[REQUIRED WORK]:
The line containing "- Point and" marks the end: restate word for word every line from the first line of the entries below through that one.

Top of DATASET

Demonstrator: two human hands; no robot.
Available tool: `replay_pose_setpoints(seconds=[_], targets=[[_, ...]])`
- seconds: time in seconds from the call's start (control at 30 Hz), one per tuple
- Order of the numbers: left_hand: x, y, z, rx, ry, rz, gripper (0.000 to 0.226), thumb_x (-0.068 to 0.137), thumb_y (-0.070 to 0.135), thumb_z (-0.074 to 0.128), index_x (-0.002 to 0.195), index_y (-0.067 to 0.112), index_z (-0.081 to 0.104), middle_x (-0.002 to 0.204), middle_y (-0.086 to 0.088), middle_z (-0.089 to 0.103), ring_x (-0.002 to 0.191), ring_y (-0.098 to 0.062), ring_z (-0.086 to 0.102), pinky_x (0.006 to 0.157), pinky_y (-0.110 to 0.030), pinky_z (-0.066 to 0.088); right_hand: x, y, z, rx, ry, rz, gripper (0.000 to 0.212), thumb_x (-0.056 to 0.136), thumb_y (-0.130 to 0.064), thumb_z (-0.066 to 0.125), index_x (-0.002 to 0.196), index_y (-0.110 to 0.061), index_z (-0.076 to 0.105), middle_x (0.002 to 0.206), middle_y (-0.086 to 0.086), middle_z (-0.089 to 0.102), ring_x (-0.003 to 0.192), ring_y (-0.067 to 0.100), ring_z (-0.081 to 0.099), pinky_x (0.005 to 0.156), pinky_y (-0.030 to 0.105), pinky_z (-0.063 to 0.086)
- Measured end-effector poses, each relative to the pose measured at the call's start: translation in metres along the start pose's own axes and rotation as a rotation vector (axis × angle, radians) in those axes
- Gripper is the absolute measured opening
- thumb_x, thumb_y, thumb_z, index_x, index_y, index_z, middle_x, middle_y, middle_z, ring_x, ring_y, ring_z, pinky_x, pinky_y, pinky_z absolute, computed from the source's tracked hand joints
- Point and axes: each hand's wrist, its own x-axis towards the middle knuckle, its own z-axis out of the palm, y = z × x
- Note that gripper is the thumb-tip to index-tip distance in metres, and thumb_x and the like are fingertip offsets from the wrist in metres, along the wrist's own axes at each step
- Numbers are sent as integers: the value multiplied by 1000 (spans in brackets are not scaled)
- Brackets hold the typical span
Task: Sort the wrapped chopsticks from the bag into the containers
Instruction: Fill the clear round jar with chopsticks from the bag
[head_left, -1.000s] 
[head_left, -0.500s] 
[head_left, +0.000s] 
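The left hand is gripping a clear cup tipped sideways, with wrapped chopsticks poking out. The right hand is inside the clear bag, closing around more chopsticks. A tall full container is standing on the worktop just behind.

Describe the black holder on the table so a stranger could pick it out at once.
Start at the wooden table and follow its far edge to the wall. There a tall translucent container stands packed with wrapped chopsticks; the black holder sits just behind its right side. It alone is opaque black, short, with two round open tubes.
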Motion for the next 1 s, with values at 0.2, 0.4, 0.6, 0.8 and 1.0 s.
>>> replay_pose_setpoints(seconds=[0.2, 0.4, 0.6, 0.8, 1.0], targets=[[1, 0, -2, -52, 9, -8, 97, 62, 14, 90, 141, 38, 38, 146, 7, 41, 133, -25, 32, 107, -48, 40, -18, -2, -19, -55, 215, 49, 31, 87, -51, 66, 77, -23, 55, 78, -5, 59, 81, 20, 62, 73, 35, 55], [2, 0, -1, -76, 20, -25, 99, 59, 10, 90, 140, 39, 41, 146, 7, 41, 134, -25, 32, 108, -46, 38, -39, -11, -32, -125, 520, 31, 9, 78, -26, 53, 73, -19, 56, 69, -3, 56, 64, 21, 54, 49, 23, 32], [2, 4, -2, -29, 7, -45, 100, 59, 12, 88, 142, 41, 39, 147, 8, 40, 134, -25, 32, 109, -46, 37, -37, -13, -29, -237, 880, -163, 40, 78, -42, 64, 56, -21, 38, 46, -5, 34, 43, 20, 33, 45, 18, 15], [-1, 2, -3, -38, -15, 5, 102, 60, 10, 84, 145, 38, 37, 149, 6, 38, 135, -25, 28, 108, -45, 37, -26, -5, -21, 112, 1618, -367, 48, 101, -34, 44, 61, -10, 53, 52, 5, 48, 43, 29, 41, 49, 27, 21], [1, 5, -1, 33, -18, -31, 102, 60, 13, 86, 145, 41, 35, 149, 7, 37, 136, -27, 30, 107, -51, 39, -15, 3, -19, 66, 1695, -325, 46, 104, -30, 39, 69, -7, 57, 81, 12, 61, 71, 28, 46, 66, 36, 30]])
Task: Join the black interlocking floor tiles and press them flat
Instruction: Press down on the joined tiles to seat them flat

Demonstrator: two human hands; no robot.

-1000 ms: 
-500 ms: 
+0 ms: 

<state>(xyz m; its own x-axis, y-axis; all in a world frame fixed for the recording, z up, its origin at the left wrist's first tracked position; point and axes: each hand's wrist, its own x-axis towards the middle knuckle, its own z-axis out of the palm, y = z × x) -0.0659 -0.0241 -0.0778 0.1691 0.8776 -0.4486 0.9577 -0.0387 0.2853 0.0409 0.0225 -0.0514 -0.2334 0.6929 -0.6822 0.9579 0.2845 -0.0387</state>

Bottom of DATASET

[ANSWER]:
Demonstrator: two human hands; no robot.
Available tool: `replay_pose_setpoints(seconds=[_], targets=[[_, ...]])`
- seconds: time in seconds from the call's start (control at 30 Hz), one per tuple
- Order of the numbers: left_hand: x, y, z, rx, ry, rz, gripper (0.000 to 0.226), thumb_x (-0.068 to 0.137), thumb_y (-0.070 to 0.135), thumb_z (-0.074 to 0.128), index_x (-0.002 to 0.195), index_y (-0.067 to 0.112), index_z (-0.081 to 0.104), middle_x (-0.002 to 0.204), middle_y (-0.086 to 0.088), middle_z (-0.089 to 0.103), ring_x (-0.002 to 0.191), ring_y (-0.098 to 0.062), ring_z (-0.086 to 0.102), pinky_x (0.006 to 0.157), pinky_y (-0.110 to 0.030), pinky_z (-0.066 to 0.088); right_hand: x, y, z, rx, ry, rz, gripper (0.000 to 0.212), thumb_x (-0.056 to 0.136), thumb_y (-0.130 to 0.064), thumb_z (-0.066 to 0.125), index_x (-0.002 to 0.196), index_y (-0.110 to 0.061), index_z (-0.076 to 0.105), middle_x (0.002 to 0.206), middle_y (-0.086 to 0.086), middle_z (-0.089 to 0.102), ring_x (-0.003 to 0.192), ring_y (-0.067 to 0.100), ring_z (-0.081 to 0.099), pinky_x (0.005 to 0.156), pinky_y (-0.030 to 0.105), pinky_z (-0.063 to 0.086)
- Measured end-effector poses, each relative to the pose measured at the call's start: translation in metres along the start pose's own axes and rotation as a rotation vector (axis × angle, radians) in those axes
- Gripper is the absolute measured opening
- thumb_x, thumb_y, thumb_z, index_x, index_y, index_z, middle_x, middle_y, middle_z, ring_x, ring_y, ring_z, pinky_x, pinky_y, pinky_z absolute, computed from the source's tracked hand joints
- Point and axes: each hand's wrist, its own x-axis towards the middle knuckle, its own z-axis out of the palm, y = z × x

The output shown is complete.